[edit]
Hierarchical Diffusion for Offline Decision Making
Proceedings of the 40th International Conference on Machine Learning, PMLR 202:20035-20064, 2023.
Abstract
Offline reinforcement learning typically introduces a hierarchical structure to solve the long-horizon problem so as to address its thorny issue of variance accumulation. Problems of deadly triad, limited data and reward sparsity, however, still remain, rendering the design of effective, hierarchical offline RL algorithms for general-purpose policy learning a formidable challenge.
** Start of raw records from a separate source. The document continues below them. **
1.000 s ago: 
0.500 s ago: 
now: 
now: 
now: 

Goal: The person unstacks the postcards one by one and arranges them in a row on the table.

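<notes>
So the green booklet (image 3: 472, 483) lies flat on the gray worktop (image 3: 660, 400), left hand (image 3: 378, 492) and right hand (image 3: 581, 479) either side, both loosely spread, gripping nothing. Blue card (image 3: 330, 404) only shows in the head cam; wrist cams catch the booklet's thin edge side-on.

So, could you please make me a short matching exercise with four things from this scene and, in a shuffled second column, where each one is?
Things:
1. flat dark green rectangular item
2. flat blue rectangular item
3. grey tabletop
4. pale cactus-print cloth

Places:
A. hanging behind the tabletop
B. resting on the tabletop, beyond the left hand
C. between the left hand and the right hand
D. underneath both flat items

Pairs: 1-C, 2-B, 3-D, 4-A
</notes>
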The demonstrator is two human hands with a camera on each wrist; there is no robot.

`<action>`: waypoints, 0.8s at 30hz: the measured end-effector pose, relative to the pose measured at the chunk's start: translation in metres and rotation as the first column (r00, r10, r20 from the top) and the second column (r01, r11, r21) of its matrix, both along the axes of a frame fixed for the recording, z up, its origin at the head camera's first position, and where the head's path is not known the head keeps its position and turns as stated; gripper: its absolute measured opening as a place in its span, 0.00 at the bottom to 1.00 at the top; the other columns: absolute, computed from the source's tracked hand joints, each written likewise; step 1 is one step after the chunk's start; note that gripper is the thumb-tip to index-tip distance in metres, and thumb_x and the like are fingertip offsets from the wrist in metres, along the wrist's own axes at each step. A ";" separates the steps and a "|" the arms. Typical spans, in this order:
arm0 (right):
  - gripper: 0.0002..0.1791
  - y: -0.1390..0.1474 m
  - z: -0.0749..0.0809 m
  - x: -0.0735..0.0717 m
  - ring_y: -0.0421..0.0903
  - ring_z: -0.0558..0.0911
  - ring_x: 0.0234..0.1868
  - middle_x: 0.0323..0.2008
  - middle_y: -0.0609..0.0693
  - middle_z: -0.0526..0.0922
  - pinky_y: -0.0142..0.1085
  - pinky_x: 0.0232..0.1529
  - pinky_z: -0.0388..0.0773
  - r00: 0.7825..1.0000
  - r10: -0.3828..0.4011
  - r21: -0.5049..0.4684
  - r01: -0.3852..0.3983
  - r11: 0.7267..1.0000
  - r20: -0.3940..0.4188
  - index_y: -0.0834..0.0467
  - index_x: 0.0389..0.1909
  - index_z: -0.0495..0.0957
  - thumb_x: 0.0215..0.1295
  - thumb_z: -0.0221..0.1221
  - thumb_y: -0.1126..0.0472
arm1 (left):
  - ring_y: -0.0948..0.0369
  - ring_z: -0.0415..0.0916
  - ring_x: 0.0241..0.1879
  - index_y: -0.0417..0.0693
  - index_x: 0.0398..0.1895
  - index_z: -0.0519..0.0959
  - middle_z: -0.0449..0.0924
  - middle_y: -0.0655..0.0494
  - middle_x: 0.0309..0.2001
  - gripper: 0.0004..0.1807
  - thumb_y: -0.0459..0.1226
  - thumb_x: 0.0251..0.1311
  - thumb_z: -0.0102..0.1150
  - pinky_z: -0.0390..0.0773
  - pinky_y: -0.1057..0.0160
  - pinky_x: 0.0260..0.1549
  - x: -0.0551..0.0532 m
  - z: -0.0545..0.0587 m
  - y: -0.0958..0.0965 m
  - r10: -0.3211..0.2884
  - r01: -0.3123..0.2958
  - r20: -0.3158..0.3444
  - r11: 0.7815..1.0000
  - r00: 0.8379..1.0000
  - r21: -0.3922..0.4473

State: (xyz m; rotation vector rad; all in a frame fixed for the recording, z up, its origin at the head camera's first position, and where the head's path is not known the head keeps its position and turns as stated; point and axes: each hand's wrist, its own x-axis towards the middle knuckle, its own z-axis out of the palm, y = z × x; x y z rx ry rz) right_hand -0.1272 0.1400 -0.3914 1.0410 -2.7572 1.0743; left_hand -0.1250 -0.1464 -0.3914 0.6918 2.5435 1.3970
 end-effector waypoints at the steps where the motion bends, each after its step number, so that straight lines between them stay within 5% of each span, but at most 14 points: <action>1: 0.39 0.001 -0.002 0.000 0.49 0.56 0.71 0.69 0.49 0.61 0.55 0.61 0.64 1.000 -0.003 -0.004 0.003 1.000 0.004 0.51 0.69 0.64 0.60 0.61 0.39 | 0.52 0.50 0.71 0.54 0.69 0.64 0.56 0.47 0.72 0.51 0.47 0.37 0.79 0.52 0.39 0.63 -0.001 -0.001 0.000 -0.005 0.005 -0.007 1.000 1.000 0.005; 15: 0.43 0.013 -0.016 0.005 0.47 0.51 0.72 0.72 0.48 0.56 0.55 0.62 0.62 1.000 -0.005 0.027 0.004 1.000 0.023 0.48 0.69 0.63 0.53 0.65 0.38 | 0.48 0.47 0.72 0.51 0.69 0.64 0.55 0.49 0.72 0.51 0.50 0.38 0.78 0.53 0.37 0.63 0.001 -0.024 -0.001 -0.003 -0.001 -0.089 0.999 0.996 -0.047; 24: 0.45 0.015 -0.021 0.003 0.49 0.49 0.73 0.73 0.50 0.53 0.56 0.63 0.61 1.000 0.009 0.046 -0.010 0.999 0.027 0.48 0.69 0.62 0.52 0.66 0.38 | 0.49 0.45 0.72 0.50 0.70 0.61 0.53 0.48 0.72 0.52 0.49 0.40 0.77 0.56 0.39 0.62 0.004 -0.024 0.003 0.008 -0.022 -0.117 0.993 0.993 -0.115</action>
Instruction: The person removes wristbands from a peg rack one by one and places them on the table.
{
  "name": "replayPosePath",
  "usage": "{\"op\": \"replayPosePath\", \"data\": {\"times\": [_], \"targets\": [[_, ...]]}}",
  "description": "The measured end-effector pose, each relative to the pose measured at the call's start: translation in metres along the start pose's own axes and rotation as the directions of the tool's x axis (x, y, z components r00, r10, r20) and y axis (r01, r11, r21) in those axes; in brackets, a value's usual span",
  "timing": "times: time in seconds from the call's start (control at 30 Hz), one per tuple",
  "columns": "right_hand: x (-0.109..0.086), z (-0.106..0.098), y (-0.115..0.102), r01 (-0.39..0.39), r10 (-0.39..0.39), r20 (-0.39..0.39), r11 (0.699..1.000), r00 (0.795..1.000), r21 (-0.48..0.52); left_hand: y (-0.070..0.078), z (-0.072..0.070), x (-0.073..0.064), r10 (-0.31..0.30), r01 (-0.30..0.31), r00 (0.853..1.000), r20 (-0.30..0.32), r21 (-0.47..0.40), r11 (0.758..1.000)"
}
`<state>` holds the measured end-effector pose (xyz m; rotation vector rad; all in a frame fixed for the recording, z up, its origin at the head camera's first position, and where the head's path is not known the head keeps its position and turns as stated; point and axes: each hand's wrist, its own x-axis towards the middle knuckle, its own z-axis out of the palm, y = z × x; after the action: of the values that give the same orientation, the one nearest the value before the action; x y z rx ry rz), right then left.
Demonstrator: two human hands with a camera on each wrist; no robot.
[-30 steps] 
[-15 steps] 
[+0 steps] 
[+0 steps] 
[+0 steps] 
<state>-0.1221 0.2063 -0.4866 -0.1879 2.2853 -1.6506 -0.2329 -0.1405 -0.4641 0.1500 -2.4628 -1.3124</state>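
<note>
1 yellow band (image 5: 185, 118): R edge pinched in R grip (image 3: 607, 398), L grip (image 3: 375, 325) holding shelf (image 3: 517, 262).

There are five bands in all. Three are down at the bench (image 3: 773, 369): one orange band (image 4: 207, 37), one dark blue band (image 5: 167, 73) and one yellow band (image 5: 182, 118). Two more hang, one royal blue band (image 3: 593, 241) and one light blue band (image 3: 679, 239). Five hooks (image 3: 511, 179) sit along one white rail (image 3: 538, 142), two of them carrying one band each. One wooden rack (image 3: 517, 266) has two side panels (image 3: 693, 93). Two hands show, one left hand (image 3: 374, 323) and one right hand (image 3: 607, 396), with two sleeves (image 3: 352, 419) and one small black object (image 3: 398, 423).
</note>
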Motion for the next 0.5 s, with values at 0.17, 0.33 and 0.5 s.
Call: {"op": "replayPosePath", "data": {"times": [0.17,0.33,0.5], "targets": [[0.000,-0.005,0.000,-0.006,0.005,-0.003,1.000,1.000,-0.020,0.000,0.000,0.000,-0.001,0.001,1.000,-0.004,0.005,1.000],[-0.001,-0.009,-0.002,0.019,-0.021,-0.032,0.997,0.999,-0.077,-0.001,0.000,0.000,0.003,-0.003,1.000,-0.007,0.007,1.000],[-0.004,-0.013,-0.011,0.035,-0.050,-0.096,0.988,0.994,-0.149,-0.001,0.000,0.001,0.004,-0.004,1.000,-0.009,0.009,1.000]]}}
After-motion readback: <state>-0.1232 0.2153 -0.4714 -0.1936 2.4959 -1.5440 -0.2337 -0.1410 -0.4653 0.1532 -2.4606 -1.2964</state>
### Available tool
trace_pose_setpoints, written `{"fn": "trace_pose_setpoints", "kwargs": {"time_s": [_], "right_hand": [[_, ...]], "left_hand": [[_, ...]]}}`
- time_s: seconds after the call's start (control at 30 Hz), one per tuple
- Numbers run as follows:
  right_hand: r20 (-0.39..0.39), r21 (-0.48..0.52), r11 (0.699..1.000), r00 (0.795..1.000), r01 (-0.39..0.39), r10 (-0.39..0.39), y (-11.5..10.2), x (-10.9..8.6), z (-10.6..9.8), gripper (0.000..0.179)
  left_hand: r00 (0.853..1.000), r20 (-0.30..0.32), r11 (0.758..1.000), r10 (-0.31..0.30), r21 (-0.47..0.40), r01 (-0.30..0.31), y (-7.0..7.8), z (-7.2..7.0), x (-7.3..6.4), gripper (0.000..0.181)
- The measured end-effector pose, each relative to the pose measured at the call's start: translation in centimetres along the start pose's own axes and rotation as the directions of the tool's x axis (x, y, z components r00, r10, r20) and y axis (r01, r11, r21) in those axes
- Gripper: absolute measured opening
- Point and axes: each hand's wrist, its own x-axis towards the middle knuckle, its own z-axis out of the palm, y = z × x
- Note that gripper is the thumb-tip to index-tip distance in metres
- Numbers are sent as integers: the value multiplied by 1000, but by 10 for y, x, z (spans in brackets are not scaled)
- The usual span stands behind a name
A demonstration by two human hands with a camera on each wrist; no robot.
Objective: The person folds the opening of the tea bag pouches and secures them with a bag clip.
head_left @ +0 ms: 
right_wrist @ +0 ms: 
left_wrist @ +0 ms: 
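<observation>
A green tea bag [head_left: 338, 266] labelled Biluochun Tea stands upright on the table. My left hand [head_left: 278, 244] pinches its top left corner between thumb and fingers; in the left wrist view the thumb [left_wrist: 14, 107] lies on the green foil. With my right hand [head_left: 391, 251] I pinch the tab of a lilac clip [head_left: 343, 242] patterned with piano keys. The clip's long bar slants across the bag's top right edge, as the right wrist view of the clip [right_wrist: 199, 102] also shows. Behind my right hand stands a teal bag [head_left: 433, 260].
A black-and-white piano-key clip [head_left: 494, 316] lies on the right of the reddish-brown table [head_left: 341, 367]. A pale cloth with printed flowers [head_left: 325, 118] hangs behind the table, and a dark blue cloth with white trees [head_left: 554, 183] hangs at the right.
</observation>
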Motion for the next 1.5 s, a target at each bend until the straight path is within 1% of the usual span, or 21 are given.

In this paper, we first formulate the problem of offline long-horizon decision-$\mathbf{M}$ak$\mathbf{I}$ng from the perspective of conditional generative modeling by incorporating goals into the control-as-inference graphic models. A $\mathbf{H}$ierarchical trajectory-level $\mathbf{D}$iffusion probabilistic model is then proposed with classifier-free guidance. HDMI employs a cascade framework that utilizes the reward-conditional goal diffuser for the subgoal discovery and the goal-conditional trajectory diffuser for generating the corresponding action sequence of subgoals. Planning-based subgoal extraction and transformer-based diffusion are employed to deal with the sub-optimal data pollution and long-range subgoal dependencies in the goal diffusion. Numerical experiments verify the advantages of HDMI on long-horizon decision-making compared to SOTA offline RL methods and conditional generative models.